Record any data you want to reference in the future. Websites may take themselves off of Quantcast Measure, or may stop making their data publicly visible. So you should save or screenshot the page, or record any data you need to, while you can access the data. You can request archival of the existing report using archive.is. Note that the archived page will not have the full functionality of the original page because of limitations in the way archival interacts with JavaScript.

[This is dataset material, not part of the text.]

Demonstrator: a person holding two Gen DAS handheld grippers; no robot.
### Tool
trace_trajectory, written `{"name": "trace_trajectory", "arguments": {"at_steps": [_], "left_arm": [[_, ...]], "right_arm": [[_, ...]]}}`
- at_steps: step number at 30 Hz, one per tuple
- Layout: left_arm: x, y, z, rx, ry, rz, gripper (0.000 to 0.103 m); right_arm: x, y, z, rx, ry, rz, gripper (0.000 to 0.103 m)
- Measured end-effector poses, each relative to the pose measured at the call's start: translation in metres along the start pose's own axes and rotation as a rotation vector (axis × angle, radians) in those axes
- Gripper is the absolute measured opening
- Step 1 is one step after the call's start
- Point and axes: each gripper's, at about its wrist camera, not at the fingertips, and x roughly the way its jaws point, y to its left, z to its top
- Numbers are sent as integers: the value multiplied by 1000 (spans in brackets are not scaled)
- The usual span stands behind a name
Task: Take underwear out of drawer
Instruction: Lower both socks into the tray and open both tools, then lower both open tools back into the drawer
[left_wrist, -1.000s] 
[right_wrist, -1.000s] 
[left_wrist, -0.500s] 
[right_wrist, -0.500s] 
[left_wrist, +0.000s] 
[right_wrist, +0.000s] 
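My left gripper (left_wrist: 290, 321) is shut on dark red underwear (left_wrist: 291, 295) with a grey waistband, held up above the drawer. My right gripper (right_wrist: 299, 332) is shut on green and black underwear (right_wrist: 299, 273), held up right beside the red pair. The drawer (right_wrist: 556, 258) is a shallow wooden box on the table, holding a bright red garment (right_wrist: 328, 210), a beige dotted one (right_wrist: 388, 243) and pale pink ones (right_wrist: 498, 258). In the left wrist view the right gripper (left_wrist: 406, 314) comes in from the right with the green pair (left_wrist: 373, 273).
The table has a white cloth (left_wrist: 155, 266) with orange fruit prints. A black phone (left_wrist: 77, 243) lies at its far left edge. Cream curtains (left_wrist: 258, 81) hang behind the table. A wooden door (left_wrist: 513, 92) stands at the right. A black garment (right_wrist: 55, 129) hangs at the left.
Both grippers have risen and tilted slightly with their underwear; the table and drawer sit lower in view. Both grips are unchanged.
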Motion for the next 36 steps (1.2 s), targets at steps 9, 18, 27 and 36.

Consider contacting the website owner to request making the data publicly available. If the website owner is not using Quantcast Measure, consider contacting the website owner proposing it. If the website owner is using Quantcast Measure, and has not made the data available, consider contacting the website owner regarding making the data publicly available. However, since Quantcast Measure makes data publicly visible by default, website owners who choose to hide the data are usually convinced of the superiority of doing so, and you may not be persuasive.

Using SimilarWeb

Get data about the website, if available, at https://www.similarweb.com/website/ This service is a freemium one, and offers mostly estimated results, but for almost all websites. For instance, for the domain zillow.com, you can get data at https://www.similarweb.com/website/zillow.com/#overview In case of subdomains, enter the subdomain name instead of the domain name. For instance, to get data on ocw.mit.edu, you would go to https://www.similarweb.com/website/ocw.mit.edu/#overview Data shown for a domain name aggregates data over all subdomains. Profiles for subdomains are fairly similar to profiles for domains, with a few differences: ranks and subdomain breakdowns are available only on domain profiles. For some websites, SimilarWeb may redirect to the error page https://www.similarweb.com/error/notfound. This means that SimilarWeb saw no traffic, or too little traffic, to the website and has not built a profile for it. For most websites, SimilarWeb uses "estimated data", measured by extrapolation from a small panel of users it tracks (and therefore not necessarily accurate). You will see the text "Estimated Data Claim Your Website" on the page in such cases, at the top right of the "Traffic Overview" chart. For a few websites, you will see an option to toggle between SimilarWeb's own estimates and directly measured traffic from Google Analytics through a toggling slide on the top right. You can toggle to compare SimilarWeb's estimates with Google Analytics measurement.SimilarWeb LessWrong traffic overview with toggling.png If you have SimilarWeb PRO, you will be able to see more data than the default level of data visible on SimilarWeb. If you want to access historical data, check for archives of the SimilarWeb profile using archive.is.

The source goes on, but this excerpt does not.